WORK INSTRUCTION:
Please output, without any change, the lines of the material below from the very first through the one with "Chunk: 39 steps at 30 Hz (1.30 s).".

DATA:
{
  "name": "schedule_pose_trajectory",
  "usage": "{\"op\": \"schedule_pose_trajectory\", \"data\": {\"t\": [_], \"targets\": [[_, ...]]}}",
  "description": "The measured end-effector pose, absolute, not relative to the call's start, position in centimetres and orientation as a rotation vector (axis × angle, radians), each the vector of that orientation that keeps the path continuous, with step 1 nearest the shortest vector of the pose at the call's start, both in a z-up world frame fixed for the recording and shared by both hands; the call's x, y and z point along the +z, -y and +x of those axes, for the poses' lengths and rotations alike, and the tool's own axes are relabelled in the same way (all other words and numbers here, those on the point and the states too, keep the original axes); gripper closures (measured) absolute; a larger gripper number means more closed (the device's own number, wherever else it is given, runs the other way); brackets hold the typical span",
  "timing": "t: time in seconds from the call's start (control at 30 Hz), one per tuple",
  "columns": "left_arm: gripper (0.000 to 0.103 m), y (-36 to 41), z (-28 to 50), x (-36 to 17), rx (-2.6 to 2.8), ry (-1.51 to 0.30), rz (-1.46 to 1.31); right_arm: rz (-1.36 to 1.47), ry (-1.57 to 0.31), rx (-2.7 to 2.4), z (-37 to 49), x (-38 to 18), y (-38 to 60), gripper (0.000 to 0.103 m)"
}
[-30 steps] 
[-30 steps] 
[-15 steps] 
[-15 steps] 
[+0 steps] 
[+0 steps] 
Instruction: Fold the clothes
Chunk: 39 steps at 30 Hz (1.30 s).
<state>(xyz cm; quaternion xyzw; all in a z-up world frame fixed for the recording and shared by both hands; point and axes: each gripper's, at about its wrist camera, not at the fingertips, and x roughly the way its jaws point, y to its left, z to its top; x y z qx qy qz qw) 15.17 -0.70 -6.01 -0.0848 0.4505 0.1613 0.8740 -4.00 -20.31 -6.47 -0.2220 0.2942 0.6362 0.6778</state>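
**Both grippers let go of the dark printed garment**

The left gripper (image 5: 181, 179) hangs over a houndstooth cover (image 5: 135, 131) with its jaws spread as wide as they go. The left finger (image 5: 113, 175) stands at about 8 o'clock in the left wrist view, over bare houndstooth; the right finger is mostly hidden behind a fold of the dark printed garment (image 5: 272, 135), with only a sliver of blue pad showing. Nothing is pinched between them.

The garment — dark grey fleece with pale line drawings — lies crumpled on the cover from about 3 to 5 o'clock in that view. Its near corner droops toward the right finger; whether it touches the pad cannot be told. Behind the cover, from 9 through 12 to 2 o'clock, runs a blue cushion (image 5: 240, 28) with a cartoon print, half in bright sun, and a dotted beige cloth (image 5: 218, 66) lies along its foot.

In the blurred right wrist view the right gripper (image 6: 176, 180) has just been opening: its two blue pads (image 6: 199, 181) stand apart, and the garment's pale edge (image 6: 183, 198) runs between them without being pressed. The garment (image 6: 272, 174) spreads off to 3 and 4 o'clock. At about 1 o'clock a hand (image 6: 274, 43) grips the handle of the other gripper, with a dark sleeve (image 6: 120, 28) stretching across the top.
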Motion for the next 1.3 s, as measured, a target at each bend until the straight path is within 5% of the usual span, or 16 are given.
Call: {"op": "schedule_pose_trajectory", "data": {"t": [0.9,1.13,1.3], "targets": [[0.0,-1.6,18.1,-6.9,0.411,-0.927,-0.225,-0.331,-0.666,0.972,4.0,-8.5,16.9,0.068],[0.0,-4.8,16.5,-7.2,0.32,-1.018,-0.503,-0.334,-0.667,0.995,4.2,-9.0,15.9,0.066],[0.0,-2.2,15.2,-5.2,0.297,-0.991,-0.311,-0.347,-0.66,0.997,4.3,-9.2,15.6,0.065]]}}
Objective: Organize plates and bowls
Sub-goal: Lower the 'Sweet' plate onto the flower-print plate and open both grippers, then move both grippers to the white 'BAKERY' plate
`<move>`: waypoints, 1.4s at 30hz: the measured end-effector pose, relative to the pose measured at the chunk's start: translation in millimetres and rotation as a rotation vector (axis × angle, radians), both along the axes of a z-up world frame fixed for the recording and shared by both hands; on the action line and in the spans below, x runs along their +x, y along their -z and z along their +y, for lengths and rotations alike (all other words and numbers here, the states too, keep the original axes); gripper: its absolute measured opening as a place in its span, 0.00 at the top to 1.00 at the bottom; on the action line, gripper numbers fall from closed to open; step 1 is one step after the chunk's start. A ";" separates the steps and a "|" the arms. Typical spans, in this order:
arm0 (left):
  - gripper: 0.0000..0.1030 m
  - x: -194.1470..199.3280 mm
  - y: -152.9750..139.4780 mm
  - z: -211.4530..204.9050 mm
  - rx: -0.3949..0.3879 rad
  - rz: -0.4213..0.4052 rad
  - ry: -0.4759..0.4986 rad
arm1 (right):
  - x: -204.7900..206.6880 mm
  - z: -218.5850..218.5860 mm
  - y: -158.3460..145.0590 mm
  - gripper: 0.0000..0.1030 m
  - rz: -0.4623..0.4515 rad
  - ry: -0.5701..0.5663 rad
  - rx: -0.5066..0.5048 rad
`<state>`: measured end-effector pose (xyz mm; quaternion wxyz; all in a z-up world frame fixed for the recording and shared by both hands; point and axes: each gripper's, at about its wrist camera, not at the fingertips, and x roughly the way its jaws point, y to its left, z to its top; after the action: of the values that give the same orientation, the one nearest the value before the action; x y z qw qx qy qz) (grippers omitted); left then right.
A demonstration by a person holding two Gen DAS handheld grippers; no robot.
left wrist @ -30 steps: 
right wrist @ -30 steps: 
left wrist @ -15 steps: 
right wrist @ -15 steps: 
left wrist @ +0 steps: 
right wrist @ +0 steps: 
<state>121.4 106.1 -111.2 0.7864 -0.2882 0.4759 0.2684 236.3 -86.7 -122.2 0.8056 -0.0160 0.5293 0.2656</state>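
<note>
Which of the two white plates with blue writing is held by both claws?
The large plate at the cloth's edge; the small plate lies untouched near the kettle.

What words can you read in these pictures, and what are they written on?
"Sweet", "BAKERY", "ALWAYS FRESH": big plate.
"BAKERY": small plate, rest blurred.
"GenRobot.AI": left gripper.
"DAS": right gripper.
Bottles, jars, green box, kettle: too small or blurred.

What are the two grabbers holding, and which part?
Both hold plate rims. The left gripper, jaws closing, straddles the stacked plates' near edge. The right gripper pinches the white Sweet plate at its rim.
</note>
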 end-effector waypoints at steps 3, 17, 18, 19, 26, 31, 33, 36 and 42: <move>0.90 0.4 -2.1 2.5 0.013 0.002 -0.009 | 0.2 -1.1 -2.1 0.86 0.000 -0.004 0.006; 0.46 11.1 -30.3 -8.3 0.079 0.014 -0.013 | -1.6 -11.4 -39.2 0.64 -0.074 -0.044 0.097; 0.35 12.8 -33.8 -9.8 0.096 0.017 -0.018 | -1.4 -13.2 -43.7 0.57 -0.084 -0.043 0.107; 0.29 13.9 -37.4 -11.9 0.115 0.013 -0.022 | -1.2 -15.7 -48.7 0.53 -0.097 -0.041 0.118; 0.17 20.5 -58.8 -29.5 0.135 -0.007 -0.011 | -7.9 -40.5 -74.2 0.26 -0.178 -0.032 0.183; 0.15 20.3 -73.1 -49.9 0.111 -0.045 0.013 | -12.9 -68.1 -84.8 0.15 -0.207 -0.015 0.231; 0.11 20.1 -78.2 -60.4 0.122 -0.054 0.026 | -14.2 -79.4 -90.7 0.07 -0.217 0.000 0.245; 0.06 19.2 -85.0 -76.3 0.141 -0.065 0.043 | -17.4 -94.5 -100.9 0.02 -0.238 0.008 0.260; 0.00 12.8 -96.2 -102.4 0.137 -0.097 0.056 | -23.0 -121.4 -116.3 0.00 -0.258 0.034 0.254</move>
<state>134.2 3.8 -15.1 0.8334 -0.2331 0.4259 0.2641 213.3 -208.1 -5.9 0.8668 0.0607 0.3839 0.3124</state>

COMPLETED EXERCISE:
{
  "name": "schedule_pose_trajectory",
  "usage": "{\"op\": \"schedule_pose_trajectory\", \"data\": {\"t\": [_], \"targets\": [[_, ...]]}}",
  "description": "The measured end-effector pose, absolute, not relative to the call's start, position in centimetres and orientation as a rotation vector (axis × angle, radians), each the vector of that orientation that keeps the path continuous, with step 1 nearest the shortest vector of the pose at the call's start, both in a z-up world frame fixed for the recording and shared by both hands; the call's x, y and z point along the +z, -y and +x of those axes, for the poses' lengths and rotations alike, and the tool's own axes are relabelled in the same way (all other words and numbers here, those on the point and the states too, keep the original axes); gripper closures (measured) absolute; a larger gripper number means more closed (the device's own number, wherever else it is given, runs the other way); brackets hold the typical span",
  "timing": "t: time in seconds from the call's start (control at 30 Hz), one per tuple",
  "columns": "left_arm: gripper (0.000 to 0.103 m), y (-36 to 41), z (-28 to 50), x (-36 to 17), rx (-2.6 to 2.8), ry (-1.51 to 0.30), rz (-1.46 to 1.31); right_arm: rz (-1.36 to 1.47), ry (-1.57 to 0.31), rx (-2.7 to 2.4), z (-37 to 49), x (-38 to 18), y (-38 to 60), gripper (0.000 to 0.103 m)"
}
[-30 steps] 
[-30 steps] 
[-15 steps] 
[-15 steps] 
[+0 steps] 
[+0 steps] 
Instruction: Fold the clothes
Chunk: 39 steps at 30 Hz (1.30 s).

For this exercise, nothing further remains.